Activity> Using the records that appear below, write out exactly the lines from the one with "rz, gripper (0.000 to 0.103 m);" through the one with "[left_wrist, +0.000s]", keeping both end lines.

Data for review>

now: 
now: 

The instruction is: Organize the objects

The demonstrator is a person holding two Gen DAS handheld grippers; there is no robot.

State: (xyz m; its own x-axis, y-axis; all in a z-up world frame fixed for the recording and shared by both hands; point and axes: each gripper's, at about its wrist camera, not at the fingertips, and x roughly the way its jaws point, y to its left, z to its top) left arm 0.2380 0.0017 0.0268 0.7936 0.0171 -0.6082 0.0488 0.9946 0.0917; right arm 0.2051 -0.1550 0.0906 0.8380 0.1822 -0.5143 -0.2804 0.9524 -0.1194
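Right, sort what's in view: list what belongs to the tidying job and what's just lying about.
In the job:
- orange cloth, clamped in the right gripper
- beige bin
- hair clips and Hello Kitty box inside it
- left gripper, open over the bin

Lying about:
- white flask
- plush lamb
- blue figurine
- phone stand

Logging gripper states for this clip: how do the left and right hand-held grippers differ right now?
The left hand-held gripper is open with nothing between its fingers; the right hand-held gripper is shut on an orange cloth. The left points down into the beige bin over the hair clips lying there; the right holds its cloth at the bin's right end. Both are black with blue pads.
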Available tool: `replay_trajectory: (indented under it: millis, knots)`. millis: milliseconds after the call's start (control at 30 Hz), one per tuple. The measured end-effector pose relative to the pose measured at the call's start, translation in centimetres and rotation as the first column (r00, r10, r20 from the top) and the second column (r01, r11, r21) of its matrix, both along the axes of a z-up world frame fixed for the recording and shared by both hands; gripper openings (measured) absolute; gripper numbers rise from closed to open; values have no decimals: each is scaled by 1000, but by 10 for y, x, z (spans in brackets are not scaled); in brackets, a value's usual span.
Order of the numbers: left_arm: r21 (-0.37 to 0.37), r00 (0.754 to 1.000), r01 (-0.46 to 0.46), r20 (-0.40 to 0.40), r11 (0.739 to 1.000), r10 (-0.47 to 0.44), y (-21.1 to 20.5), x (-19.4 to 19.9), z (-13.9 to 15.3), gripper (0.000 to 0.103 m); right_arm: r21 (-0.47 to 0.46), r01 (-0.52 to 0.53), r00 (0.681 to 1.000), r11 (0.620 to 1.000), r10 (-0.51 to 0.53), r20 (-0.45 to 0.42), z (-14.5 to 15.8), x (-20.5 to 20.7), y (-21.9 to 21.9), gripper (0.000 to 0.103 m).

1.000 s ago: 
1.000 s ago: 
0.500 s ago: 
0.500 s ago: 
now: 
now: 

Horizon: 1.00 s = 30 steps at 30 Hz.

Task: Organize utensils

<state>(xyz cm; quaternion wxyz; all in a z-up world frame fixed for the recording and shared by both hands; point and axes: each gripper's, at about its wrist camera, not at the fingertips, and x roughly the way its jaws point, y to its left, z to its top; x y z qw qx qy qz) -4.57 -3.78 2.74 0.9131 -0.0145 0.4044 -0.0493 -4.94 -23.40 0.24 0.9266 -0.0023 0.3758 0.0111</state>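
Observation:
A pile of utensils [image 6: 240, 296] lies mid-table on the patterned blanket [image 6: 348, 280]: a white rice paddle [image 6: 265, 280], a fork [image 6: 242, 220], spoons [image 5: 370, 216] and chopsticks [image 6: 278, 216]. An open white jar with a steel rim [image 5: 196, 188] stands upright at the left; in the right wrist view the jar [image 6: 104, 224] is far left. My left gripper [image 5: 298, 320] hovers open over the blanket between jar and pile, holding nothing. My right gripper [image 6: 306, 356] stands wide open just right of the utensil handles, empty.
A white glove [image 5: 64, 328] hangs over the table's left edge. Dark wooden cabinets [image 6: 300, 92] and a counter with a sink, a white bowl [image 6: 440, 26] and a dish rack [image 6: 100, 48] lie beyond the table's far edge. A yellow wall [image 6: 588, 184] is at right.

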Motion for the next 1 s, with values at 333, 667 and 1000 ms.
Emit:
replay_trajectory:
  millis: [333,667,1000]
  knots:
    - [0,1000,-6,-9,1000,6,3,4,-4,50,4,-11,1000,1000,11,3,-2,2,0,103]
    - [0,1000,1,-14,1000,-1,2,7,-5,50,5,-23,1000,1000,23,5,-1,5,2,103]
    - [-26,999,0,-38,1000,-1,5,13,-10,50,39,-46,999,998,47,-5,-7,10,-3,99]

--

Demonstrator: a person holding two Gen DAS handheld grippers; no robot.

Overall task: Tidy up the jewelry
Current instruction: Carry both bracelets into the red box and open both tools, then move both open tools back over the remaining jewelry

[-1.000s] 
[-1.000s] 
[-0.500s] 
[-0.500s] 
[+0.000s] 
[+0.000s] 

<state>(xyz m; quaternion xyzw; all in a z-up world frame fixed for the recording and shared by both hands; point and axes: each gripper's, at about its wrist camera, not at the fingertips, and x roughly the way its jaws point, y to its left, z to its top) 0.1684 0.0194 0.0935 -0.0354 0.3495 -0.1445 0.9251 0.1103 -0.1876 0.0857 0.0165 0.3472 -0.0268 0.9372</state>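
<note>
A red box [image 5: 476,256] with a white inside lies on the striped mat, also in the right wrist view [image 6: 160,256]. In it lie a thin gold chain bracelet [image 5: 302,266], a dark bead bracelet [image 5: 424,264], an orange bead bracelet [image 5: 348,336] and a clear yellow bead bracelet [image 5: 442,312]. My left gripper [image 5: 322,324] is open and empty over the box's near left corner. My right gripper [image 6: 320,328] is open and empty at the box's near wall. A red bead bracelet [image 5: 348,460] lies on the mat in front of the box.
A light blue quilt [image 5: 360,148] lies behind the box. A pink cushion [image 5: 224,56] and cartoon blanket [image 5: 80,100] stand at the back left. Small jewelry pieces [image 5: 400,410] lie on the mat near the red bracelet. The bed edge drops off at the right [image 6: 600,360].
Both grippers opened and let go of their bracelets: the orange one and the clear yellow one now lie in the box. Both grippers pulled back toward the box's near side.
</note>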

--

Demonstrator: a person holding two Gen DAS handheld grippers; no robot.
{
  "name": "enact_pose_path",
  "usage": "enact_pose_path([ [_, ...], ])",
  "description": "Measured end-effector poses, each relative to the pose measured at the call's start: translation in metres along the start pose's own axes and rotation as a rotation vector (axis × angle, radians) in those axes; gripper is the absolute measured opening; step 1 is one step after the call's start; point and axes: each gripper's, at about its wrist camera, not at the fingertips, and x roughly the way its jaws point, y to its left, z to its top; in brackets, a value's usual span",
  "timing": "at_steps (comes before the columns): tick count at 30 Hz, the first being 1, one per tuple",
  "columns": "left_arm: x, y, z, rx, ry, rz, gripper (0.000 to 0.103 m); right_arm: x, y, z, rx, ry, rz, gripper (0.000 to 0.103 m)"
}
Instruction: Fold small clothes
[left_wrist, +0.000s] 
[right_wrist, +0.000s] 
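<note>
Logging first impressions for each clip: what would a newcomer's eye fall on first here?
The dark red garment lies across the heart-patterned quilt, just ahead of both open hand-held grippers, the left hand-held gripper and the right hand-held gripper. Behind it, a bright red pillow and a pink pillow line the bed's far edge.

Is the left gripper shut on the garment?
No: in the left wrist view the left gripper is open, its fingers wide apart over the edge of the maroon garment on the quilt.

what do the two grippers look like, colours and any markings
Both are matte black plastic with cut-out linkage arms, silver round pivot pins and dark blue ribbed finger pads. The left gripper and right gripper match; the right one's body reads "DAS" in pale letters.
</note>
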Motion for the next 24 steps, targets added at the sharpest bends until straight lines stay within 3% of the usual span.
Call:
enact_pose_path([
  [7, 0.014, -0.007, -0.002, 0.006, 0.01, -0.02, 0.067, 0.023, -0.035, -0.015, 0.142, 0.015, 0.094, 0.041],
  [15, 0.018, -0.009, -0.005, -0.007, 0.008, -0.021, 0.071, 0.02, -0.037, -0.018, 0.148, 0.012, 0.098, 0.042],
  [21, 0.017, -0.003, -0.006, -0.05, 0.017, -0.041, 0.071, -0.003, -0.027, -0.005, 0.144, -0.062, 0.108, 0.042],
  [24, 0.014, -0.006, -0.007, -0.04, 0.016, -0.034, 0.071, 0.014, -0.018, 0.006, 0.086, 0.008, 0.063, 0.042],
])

Answer to the exercise>
  "columns": "left_arm: x, y, z, rx, ry, rz, gripper (0.000 to 0.103 m); right_arm: x, y, z, rx, ry, rz, gripper (0.000 to 0.103 m)"
}
Instruction: Fold small clothes
[left_wrist, +0.000s] 

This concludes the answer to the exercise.